AIM OF THE TASK: Could every entry be set down once more, exactly as given?

(Items from a dataset)
──────────
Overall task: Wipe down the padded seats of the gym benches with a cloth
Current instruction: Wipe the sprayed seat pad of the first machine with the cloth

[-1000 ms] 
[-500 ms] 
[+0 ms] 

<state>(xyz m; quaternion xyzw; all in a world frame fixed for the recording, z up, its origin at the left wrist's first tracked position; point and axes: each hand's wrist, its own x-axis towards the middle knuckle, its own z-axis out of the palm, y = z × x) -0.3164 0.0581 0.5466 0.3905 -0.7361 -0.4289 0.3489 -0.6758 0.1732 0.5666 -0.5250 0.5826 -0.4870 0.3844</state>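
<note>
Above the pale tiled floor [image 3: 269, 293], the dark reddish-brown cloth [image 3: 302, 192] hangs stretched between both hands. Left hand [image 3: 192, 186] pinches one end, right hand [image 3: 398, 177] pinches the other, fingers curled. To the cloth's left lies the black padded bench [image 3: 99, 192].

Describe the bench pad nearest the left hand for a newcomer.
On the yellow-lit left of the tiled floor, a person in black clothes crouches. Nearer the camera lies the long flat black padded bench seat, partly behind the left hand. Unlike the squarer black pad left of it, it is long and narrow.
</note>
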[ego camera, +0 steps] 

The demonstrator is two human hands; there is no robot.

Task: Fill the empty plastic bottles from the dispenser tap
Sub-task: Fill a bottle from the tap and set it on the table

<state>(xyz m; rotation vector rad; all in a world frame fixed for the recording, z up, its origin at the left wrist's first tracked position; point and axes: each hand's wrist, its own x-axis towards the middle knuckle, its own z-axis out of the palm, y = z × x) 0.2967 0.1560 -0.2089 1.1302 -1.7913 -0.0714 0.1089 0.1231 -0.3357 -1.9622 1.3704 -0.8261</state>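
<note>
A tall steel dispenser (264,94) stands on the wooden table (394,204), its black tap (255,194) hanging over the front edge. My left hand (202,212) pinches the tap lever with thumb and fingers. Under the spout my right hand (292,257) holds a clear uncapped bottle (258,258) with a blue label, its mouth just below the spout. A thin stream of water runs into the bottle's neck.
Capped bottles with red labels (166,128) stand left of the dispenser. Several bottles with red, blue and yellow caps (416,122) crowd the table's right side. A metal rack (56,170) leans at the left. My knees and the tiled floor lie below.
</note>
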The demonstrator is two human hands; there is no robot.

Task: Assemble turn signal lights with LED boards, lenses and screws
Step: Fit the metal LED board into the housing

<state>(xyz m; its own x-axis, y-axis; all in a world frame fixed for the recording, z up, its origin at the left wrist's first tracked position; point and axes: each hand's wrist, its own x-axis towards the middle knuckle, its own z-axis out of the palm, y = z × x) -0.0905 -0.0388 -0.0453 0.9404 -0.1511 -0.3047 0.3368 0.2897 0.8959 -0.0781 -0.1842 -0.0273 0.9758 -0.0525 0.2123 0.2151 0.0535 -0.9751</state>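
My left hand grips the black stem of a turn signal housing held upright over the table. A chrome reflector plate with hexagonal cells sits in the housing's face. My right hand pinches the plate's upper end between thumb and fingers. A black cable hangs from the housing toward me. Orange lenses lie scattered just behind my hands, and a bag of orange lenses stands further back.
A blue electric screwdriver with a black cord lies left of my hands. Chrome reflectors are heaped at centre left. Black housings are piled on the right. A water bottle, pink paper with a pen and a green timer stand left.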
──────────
COMPLETED TASK:
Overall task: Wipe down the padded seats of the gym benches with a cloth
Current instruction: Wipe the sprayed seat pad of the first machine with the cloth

[-1000 ms] 
[-500 ms] 
[+0 ms] 

<state>(xyz m; quaternion xyzw; all in a world frame fixed for the recording, z up, its origin at the left wrist's first tracked position; point and axes: each hand's wrist, its own x-axis towards the middle knuckle, its own z-axis out of the palm, y = z × x) -0.3164 0.0581 0.5466 0.3905 -0.7361 -0.4289 0.3489 -0.6758 0.1732 0.5666 -0.5250 0.5826 -0.4870 0.3844</state>
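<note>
Above the pale tiled floor [image 3: 269, 293], the dark reddish-brown cloth [image 3: 302, 192] hangs stretched between both hands. Left hand [image 3: 192, 186] pinches one end, right hand [image 3: 398, 177] pinches the other, fingers curled. To the cloth's left lies the black padded bench [image 3: 99, 192].

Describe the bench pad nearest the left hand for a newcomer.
On the yellow-lit left of the tiled floor, a person in black clothes crouches. Nearer the camera lies the long flat black padded bench seat, partly behind the left hand. Unlike the squarer black pad left of it, it is long and narrow.
</note>
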[ego camera, +0 steps] 

The demonstrator is two human hands; there is no robot.

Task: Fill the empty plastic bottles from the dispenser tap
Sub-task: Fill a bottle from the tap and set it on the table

<state>(xyz m; rotation vector rad; all in a world frame fixed for the recording, z up, its origin at the left wrist's first tracked position; point and axes: each hand's wrist, its own x-axis towards the middle knuckle, its own z-axis out of the palm, y = z × x) 0.2967 0.1560 -0.2089 1.1302 -1.7913 -0.0714 0.1089 0.1231 -0.3357 -1.9622 1.3704 -0.8261</state>
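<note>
A tall steel dispenser (264,94) stands on the wooden table (394,204), its black tap (255,194) hanging over the front edge. My left hand (202,212) pinches the tap lever with thumb and fingers. Under the spout my right hand (292,257) holds a clear uncapped bottle (258,258) with a blue label, its mouth just below the spout. A thin stream of water runs into the bottle's neck.
Capped bottles with red labels (166,128) stand left of the dispenser. Several bottles with red, blue and yellow caps (416,122) crowd the table's right side. A metal rack (56,170) leans at the left. My knees and the tiled floor lie below.
</note>
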The demonstrator is two human hands; there is no robot.

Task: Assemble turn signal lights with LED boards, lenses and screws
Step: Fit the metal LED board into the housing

<state>(xyz m; its own x-axis, y-axis; all in a world frame fixed for the recording, z up, its origin at the left wrist's first tracked position; point and axes: each hand's wrist, its own x-axis towards the middle knuckle, its own z-axis out of the palm, y = z × x) -0.0905 -0.0388 -0.0453 0.9404 -0.1511 -0.3047 0.3368 0.2897 0.8959 -0.0781 -0.1842 -0.0273 0.9758 -0.0525 0.2123 0.2151 0.0535 -0.9751</state>
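My left hand grips the black stem of a turn signal housing held upright over the table. A chrome reflector plate with hexagonal cells sits in the housing's face. My right hand pinches the plate's upper end between thumb and fingers. A black cable hangs from the housing toward me. Orange lenses lie scattered just behind my hands, and a bag of orange lenses stands further back.
A blue electric screwdriver with a black cord lies left of my hands. Chrome reflectors are heaped at centre left. Black housings are piled on the right. A water bottle, pink paper with a pen and a green timer stand left.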

The exercise is done, and nothing more is needed.